_DATA SHOWN_.
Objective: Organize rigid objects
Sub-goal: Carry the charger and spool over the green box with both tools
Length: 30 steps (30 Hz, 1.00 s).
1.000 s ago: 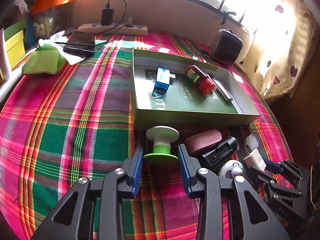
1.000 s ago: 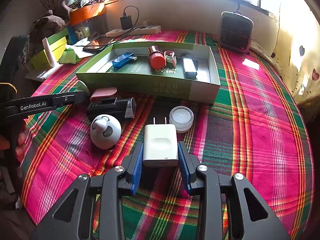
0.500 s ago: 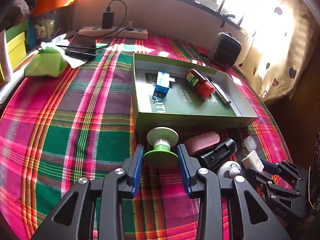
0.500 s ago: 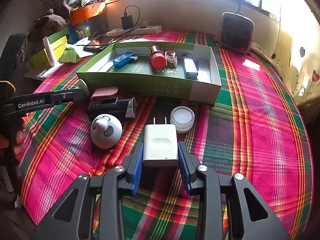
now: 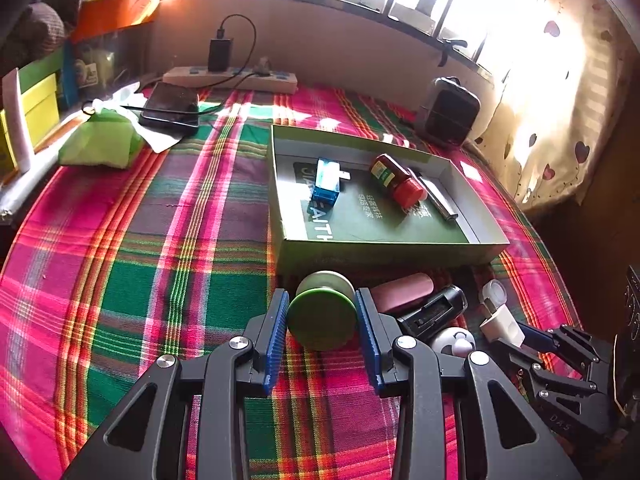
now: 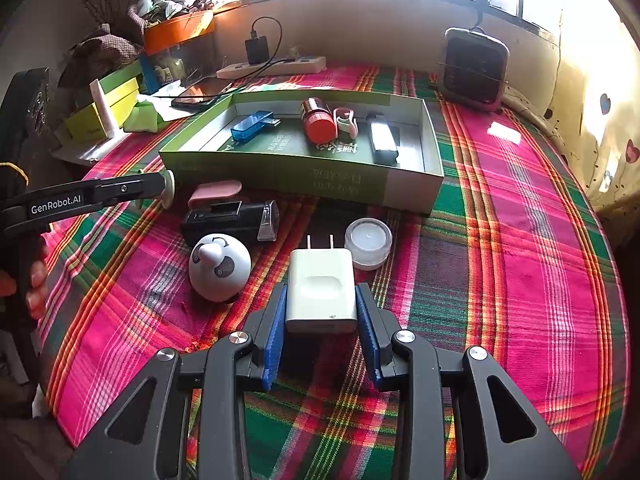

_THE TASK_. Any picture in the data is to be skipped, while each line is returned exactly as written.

_SOLUTION TO THIS TASK_.
Objective: Organize rigid objects
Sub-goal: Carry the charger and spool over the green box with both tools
Length: 30 steps (30 Hz, 1.00 s).
1.000 s ago: 
1.000 s ago: 
0.500 s ago: 
0.500 s ago: 
now: 
now: 

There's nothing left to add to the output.